### Task
Transcribe word for word the lines below from the line with "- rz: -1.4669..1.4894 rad" through the line with "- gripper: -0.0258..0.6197", ends included.

(Data shown Opens)

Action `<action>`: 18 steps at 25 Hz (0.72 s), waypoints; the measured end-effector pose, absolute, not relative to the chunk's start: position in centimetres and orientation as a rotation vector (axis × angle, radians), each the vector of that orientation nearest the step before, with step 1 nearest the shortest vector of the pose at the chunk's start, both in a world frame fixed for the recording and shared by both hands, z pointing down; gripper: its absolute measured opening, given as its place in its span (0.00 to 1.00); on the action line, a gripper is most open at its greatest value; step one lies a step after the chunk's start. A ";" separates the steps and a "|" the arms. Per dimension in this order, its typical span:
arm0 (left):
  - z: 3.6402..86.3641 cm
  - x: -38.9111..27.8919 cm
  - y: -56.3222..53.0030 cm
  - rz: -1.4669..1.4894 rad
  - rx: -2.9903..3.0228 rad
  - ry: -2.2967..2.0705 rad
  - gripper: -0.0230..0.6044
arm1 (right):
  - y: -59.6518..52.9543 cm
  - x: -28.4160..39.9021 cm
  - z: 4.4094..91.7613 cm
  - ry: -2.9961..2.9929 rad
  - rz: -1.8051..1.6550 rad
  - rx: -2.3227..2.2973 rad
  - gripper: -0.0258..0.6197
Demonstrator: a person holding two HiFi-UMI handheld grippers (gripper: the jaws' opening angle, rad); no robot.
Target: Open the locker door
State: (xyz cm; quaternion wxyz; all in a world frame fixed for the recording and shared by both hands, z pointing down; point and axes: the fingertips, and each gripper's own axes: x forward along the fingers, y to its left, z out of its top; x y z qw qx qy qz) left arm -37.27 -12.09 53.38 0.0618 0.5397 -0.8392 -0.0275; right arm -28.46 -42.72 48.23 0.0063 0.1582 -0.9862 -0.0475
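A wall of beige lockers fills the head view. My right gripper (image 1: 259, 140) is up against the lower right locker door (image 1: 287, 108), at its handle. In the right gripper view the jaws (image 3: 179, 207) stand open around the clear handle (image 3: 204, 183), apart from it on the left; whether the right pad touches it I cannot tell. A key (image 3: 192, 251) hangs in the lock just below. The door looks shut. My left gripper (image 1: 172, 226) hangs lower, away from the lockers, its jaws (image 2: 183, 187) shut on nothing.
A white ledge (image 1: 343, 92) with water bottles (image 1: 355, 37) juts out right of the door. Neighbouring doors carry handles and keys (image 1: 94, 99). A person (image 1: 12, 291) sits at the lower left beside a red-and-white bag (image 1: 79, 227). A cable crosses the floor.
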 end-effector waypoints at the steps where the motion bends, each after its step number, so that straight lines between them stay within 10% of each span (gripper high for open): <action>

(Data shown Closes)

### Solution for this problem
  - rz: -1.4669..1.4894 rad
  - rx: -2.9903..3.0228 rad
  - ry: -2.2967..2.0705 rad
  - gripper: -0.0230..0.6044
arm1 (right):
  - y: -59.6518..52.9543 cm
  - x: -28.4160..39.9021 cm
  - z: 4.4094..91.7613 cm
  - ry: -2.9961..2.9929 rad
  - rz: -1.8051..1.6550 rad
  - rx: -2.3227..2.2973 rad
  - gripper: -0.0258..0.6197

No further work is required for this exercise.